CytoDyn’s monoclonal antibody PRO 140 injected once a week suppressed HIV in some people living with the virus for well over a year, without the need for antiretroviral (ARV) treatment, Medscape reports. Findings from a Phase IIb study of the therapy were presented at the American Society for Microbiology (ASM) Microbe 2016 meeting in Boston.

PRO 140 is a cloned antibody that binds to the CCR5 coreceptor on the surface of CD4 cells, onto which most HIV latches in order to infect them. HIV that latches onto this coreceptor, as opposed to the CXCR4 coreceptor, is known as R5 tropic. PRO 140 has gained a certain amount of fame recently on account of Charlie Sheen’s professed interest in participating in an advanced trial of the treatment.

The study included 28 HIV-positive adults who had R5-tropic HIV and had been on successful ARV treatment for a year with no changes in their regimen during the previous four weeks.

The participants went off their ARVs a week after the researchers started giving them weekly subcutaneous (under the skin) injections of PRO 140 for up to 12 weeks.

Fifteen of the participants (54 percent) maintained viral suppression 12 weeks into the study and were put into an extension arm of the trial in which they were trained to inject themselves with PRO 140 and instructed to do so for an additional 108 weeks. The remaining participants went back on ARVs and all achieved a fully suppressed viral load.

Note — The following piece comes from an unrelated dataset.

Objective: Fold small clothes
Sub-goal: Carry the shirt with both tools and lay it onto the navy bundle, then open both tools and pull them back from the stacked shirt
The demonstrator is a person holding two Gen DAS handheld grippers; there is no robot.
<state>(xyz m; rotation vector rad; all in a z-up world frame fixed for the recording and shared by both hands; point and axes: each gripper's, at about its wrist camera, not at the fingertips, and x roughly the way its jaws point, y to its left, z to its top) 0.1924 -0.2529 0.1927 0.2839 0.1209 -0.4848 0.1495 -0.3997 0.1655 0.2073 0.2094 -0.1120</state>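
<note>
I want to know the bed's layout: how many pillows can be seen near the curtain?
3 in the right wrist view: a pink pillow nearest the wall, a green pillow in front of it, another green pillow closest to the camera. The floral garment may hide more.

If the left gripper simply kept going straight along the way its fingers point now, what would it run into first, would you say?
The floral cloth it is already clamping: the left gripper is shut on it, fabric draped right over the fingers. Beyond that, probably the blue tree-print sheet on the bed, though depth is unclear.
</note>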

Four of the 15 participants in the extension arm experienced virologic failure and restarted ARVs. Another participant moved and withdrew consent for the study as a result. The remaining 10 (36 percent of the original group) completed 70 weeks of PRO 140. Seven of them maintained an undetectable viral load, and the remaining had viral loads below 40. According to an extra-sensitive assay, six of them had a viral load below 1, two had a viral load of 2 to 4 and one had a viral load of 39.9. This assay was not conducted on one of those seven participants.

The health events that participants experienced and that the researchers deemed related to PRO 140 were mild or moderate injection-site reactions. The treatment has proved generally well tolerated in both intravenous and subcutaneous forms. No participants who have received PRO 140 in trials have experienced serious adverse health events and the treatment appears nontoxic.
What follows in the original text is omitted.